The `_build_model` function constructs the neural network architecture that underpins the Deep Q-Network (DQN). The model is built using a sequential arrangement of layers. The first layer consists of 24 neurons with a ReLU activation function, taking the state's size as its input dimension. This is followed by another dense layer with 24 neurons and a ReLU activation function. The final layer has a neuron count equal to the number of possible actions and uses a linear activation function, outputting the Q-values for each action. The model is compiled using the Mean Squared Error (MSE) as its loss function and the Adam optimizer, with the specified learning rate, to adjust the network's weights during training.

In [7]:
    def _build_model(self):
        """Build the neural network model for the DQN."""
        model = Sequential()
        model.add(Dense(24, input_dim=self.state_size, activation='relu'))
        model.add(Dense(24, activation='relu'))
        model.add(Dense(self.action_size, activation='linear'))
        model.compile(loss='mse', optimizer=Adam(learning_rate=self.learning_rate))

        return model

**DQN Model Operations and Decision-Making**

Within these methods, core operations of the DQN are defined:

- `update_target_model`: This function synchronizes the weights of the target model with those of the primary DQN model. This step is essential in Q-learning with neural networks to stabilize the learning process by having a fixed target for Q-value estimations.
  
- `remember`: This function captures and stores an experience in the agent's memory. An experience, in this context, comprises the state, the action taken, the reward received, the next state, and a flag indicating if the episode ended. By storing these experiences, the agent can later sample from them to train its neural network, a process known as experience replay.

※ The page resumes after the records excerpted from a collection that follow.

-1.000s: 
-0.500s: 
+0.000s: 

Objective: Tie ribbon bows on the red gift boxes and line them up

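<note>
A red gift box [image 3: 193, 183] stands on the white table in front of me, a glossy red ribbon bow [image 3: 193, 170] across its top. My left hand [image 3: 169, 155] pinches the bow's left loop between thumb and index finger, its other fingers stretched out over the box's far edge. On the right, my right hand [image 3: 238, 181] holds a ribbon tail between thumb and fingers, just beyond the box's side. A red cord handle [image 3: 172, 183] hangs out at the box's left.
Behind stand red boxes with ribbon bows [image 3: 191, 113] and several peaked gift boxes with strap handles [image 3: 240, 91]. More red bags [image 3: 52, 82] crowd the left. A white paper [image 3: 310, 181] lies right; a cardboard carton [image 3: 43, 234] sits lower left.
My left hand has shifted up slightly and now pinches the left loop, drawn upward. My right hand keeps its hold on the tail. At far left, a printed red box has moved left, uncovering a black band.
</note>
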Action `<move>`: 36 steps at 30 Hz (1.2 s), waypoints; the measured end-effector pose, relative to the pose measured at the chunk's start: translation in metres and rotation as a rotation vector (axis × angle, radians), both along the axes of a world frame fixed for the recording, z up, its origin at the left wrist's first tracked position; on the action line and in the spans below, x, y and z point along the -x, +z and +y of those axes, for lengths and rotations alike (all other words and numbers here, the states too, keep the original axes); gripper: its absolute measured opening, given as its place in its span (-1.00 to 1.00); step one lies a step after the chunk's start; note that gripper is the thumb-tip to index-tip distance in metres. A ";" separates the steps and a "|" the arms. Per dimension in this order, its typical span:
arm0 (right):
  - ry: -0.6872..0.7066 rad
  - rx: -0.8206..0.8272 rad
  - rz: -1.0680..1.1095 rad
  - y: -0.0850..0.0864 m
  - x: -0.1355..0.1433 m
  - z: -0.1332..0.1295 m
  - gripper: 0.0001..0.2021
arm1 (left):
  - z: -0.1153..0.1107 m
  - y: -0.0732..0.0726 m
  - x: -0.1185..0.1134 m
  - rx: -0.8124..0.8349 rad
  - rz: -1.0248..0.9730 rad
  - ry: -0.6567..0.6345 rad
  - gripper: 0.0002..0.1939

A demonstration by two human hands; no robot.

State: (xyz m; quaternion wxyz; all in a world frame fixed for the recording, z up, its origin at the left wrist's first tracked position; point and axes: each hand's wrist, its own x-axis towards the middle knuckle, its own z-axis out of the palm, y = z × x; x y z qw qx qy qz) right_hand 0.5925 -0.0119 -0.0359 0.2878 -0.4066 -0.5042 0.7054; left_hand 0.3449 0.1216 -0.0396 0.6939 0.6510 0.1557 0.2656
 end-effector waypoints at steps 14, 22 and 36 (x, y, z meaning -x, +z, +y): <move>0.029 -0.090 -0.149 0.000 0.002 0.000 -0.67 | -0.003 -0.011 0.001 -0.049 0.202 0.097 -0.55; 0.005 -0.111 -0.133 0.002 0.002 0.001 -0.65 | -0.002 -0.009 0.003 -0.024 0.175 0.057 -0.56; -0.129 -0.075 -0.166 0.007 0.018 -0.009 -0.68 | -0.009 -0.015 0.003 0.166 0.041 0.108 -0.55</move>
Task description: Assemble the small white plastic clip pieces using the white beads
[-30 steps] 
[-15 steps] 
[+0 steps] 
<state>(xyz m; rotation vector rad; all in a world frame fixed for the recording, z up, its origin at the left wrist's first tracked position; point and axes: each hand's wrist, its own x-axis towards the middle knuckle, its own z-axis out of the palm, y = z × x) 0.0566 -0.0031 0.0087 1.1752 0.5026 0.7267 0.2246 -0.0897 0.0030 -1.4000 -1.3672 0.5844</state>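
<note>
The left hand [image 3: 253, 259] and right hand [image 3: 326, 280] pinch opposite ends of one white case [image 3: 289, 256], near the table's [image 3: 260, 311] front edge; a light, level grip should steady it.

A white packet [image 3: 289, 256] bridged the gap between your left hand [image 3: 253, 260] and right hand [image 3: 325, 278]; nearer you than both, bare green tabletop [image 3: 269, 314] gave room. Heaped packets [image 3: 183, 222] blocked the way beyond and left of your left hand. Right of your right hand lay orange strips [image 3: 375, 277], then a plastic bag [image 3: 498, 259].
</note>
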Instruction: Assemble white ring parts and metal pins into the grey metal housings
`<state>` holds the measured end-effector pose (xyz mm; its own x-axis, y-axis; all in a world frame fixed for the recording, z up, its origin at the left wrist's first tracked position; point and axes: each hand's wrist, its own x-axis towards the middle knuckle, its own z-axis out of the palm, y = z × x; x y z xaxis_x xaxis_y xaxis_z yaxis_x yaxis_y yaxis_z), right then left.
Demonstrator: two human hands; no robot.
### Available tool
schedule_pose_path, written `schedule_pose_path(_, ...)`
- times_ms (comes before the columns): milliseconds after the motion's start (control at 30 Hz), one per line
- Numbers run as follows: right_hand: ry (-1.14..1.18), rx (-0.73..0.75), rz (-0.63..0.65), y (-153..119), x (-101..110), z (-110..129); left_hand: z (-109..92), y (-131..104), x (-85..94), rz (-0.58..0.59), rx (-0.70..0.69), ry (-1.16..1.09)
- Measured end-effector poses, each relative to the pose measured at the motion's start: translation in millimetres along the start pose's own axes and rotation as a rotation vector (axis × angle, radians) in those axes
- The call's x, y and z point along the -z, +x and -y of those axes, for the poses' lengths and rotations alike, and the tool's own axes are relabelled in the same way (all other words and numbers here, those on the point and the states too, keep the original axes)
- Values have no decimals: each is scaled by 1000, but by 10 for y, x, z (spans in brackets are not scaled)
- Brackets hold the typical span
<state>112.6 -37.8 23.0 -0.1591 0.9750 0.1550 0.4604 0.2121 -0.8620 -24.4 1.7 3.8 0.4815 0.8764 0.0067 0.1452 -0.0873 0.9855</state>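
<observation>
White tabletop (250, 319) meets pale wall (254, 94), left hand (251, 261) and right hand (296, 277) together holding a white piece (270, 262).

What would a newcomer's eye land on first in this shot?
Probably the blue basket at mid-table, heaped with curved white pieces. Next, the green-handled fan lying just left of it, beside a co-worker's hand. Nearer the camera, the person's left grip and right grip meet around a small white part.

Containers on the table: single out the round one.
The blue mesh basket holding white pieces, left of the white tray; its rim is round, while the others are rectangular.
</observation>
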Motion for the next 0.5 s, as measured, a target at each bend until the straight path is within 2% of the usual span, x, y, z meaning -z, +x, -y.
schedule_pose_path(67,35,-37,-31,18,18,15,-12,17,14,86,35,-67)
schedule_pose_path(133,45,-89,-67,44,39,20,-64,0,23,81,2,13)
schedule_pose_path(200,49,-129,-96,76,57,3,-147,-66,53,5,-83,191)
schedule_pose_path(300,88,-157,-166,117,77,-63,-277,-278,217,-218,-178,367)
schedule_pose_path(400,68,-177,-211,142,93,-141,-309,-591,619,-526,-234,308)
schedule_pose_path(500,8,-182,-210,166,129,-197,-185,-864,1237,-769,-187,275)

- `act`: This function determines the action the agent should take. It uses an epsilon-greedy approach: with a probability of `epsilon`, it chooses a random action (exploration), and with a probability of \(1 - \epsilon\), it queries the DQN model to select the action with the highest predicted Q-value (exploitation). This blend of exploration and exploitation ensures the agent can discover new strategies while also capitalizing on what it has already learned.

In [8]:
    def update_target_model(self):
        """Update the target model with weights from the main model."""
        self.target_model.set_weights(self.model.get_weights())

    def remember(self, state, action, reward, next_state, done):
        """Store the experience in memory."""
        self.memory.append((state, action, reward, next_state, done))

    def act(self, state):
        """Select an action using the DQN or a random action."""
        if np.random.rand() <= self.epsilon:
            return random.randrange(self.action_size)
        act_values = self.model.predict(state)
        return np.argmax(act_values[0])

**Experience Replay and DQN Training**

The `replay` function facilitates the training of the DQN model using a concept known as experience replay. By randomly sampling a batch of experiences from the agent's memory, the function breaks correlations between consecutive experiences, enhancing the stability of the training process. For each experience in the minibatch:

1. The current and next states are passed through the DQN and the target model, respectively, to obtain predicted Q-values.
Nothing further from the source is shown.